**Work order**
Only one stretch of the data below is wanted: the lines from the one with "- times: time" through the one with "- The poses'", repeated exactly.

Recorded data

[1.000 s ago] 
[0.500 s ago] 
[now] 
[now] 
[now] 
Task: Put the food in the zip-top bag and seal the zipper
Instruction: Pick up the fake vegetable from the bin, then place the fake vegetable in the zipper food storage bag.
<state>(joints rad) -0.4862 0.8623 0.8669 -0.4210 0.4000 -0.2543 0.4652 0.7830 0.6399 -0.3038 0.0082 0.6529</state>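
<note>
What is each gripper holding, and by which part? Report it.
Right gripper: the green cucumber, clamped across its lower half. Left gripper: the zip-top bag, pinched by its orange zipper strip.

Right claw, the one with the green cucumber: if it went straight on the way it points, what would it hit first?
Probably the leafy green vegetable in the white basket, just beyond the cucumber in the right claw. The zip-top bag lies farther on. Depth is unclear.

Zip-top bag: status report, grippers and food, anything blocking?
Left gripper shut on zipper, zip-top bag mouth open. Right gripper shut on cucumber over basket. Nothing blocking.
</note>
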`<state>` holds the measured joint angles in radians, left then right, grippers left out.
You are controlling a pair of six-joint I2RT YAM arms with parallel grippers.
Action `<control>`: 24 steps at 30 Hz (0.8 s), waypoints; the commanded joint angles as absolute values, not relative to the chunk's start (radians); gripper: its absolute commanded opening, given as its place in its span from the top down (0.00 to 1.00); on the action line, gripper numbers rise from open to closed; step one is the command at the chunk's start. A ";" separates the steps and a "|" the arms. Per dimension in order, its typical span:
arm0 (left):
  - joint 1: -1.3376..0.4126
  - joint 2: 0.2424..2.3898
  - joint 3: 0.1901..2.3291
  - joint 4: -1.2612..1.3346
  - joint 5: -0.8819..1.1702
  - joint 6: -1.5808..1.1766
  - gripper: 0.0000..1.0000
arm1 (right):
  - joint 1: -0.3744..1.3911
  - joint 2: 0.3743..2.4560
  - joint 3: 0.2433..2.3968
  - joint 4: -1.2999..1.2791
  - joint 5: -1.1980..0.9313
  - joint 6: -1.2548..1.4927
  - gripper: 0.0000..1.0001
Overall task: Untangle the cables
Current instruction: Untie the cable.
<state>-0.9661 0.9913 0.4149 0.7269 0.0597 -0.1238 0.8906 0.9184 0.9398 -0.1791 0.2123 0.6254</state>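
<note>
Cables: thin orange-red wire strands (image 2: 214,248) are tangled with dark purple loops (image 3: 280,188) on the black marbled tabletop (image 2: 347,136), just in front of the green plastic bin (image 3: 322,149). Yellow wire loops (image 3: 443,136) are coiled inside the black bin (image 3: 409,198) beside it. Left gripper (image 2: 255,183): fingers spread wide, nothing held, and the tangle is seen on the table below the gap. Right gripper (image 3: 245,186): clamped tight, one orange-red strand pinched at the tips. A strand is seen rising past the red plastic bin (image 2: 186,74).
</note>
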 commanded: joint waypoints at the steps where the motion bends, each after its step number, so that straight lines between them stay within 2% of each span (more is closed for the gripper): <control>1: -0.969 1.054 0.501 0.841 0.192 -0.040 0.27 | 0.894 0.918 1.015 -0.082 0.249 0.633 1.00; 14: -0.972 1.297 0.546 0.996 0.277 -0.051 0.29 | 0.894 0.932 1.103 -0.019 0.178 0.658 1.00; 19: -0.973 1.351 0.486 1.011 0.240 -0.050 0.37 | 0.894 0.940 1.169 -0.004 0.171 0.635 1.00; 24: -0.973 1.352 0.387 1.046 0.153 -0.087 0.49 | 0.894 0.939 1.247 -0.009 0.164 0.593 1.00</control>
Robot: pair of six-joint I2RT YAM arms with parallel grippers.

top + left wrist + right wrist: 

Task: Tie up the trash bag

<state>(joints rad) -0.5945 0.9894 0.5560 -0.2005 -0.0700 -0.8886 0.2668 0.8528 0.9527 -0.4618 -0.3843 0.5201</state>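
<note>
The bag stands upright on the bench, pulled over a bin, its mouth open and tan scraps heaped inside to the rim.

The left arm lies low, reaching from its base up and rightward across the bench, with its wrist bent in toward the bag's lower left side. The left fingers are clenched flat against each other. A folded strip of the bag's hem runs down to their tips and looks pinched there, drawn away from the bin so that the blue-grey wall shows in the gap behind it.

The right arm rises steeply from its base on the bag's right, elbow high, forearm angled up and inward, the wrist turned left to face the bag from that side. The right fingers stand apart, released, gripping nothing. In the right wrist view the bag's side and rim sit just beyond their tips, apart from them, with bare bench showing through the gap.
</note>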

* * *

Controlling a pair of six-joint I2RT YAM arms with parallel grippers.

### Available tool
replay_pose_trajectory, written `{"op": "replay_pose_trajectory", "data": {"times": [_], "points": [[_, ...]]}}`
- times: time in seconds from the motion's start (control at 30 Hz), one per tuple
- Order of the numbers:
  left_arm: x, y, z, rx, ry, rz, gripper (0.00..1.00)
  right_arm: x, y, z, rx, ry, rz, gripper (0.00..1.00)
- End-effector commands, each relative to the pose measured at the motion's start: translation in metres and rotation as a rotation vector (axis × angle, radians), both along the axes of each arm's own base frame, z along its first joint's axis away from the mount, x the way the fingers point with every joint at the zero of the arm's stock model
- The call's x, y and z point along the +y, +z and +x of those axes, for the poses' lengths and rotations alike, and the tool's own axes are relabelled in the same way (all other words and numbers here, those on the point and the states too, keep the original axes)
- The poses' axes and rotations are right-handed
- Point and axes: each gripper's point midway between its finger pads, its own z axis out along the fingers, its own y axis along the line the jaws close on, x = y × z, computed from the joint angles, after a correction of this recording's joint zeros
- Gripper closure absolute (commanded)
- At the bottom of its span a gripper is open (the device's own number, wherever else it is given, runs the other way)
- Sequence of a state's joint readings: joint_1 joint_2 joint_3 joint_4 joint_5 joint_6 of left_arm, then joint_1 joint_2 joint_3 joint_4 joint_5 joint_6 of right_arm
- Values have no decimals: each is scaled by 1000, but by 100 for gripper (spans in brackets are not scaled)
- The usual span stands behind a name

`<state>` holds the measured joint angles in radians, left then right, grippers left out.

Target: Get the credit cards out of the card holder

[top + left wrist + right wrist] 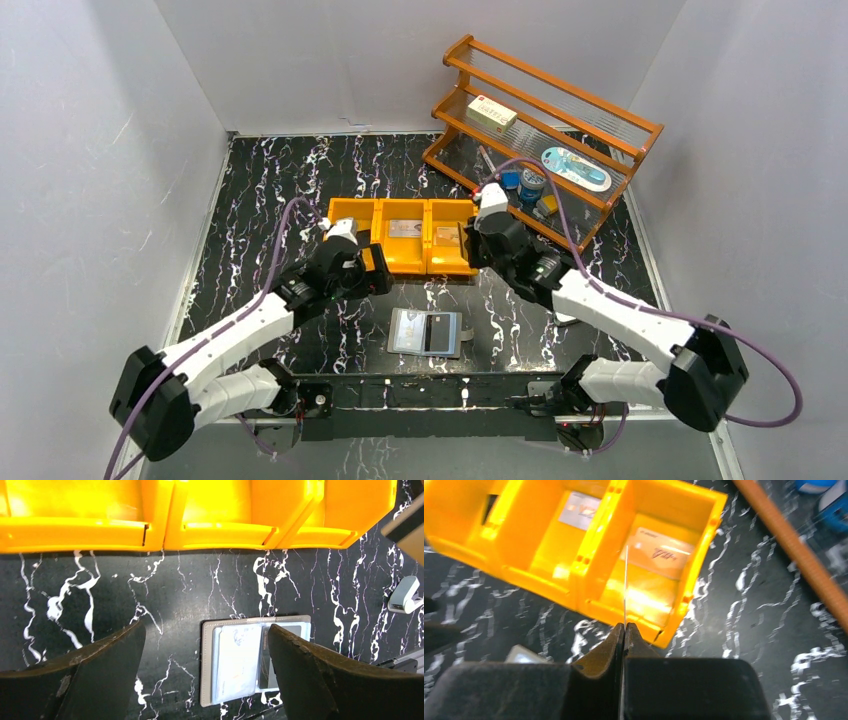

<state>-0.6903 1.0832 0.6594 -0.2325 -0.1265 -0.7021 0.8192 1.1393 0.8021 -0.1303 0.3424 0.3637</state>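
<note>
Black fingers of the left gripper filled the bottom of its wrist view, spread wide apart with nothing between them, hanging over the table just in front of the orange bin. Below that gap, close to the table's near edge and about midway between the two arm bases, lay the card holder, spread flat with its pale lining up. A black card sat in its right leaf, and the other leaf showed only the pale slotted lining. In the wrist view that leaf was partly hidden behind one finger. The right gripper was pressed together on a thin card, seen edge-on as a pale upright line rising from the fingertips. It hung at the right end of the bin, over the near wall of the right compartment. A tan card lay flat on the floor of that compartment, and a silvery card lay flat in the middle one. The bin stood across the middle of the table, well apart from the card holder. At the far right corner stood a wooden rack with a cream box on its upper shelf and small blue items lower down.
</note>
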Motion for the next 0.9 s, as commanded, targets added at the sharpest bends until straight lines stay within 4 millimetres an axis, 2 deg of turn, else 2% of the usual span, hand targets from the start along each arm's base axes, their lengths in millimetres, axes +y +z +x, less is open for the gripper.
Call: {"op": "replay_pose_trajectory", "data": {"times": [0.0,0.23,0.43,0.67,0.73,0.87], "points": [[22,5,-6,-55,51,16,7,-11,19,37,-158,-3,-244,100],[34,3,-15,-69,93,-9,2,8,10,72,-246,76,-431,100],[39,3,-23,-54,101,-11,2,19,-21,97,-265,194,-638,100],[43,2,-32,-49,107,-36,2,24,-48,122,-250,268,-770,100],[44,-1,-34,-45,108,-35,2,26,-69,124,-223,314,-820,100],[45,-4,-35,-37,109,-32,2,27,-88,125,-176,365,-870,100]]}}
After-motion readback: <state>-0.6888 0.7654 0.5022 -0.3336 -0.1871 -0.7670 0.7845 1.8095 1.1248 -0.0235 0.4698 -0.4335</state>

**Result of this task**
- times: time in seconds from the motion's start (control at 30 Hz), one per tuple
- Order of the numbers:
  left_arm: x, y, z, rx, ry, rz, gripper (0.00..1.00)
  right_arm: x, y, z, rx, ry, rz, gripper (0.00..1.00)
- End-effector commands, each relative to the pose measured at the motion's start: translation in metres and rotation as a rotation vector (axis × angle, radians), both along the axes of each arm's own base frame, z along its first joint's axis away from the mount, x the way the fingers point with every joint at the zero of the arm's stock model
- The call's x, y and z point along the +y, +z and +x of those axes, for the poses' lengths and rotations alike, and the tool's own axes are relabelled in the same way (all other words and numbers here, those on the point and the states too, keep the original axes)
- The poses' axes and rotations are right-handed

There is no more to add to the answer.